Methods: Samples from 47 melanoma patients that received nivolumab, pembrolizumab, or combination ipilimumab/nivolumab at Yale New Haven Hospital from May 2013 to March 2016 were collected. Expression of IRF-1 and PD-L1 in archival pre-treatment formalin-fixed, paraffin-embedded tumor samples were assessed by the AQUA method of quantitative immunofluorescence. Objective radiographic response (ORR) and progression-free survival (PFS) were assessed using modified RECIST v1.1 criteria.

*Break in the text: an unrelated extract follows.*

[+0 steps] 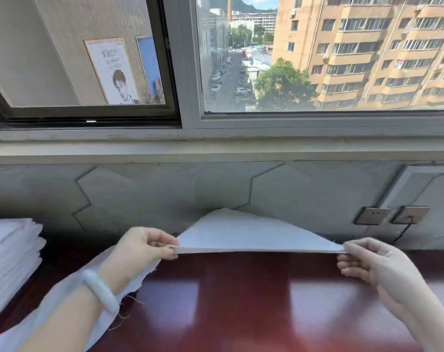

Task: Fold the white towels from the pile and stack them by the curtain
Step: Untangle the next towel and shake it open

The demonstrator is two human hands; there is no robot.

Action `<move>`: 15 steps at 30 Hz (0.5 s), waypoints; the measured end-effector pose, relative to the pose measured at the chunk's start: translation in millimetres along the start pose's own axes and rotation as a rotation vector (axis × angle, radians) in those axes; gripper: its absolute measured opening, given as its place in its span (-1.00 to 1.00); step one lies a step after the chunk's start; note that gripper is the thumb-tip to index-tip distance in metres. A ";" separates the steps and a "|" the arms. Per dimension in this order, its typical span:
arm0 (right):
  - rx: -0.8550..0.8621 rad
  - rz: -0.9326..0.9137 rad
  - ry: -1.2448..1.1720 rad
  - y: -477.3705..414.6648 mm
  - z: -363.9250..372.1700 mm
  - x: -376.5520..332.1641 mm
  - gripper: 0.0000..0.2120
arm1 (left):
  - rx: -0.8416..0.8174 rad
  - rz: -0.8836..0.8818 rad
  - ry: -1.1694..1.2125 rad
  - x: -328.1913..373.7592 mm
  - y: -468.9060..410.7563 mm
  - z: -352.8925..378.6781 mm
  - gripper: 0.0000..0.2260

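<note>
The white towel (254,237) hangs stretched above the red-brown table (241,301), its near edge running left to right; the left hand (144,246) and the right hand (368,262) each pinch one near corner, while the far part bulges up toward the wall. I count one held towel, one stack of folded towels (10,255) nearer the left hand, and probably one loose frayed cloth (65,295) under the left forearm.

Open room is left over the glossy tabletop (241,301), beneath the towel (254,235) stretched across it. The left side is blocked by a stack of folded towels (10,250). The far edge is closed off by the wall (165,194), from which sockets (372,215) and a cable (401,233) protrude.
</note>
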State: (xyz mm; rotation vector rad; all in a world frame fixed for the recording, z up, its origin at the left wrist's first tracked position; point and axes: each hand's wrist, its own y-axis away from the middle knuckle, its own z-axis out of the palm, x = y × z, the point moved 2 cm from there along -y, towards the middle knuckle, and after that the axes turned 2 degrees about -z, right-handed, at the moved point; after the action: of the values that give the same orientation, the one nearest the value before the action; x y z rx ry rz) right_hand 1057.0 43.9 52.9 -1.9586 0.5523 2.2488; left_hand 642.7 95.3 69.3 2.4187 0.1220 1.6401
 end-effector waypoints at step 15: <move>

Results: Nuclear IRF-1 expression was higher in patients with partial or complete response (PR/CR) than in patients with stable or progressive disease (SD/PD) (p = 0.044). There was an insignificant trend toward higher PD-L1 expression in patients with PR/CR (p = 0.085). PFS was higher in the IRF-1-high group than the IRF-1-low group (p = 0.017), while PD-L1 expression had no effect on PFS (p = 0.83). In a subset analysis, a strong association with PFS is seen in patients treated with combination ipilimumab and nivolumab (p = 0.0051).

Conclusions: As a measure of PD-L1 expression capability, IRF-1 expression may be a more valuable predictive biomarker for anti-PD-1 therapy than PD-L1 itself.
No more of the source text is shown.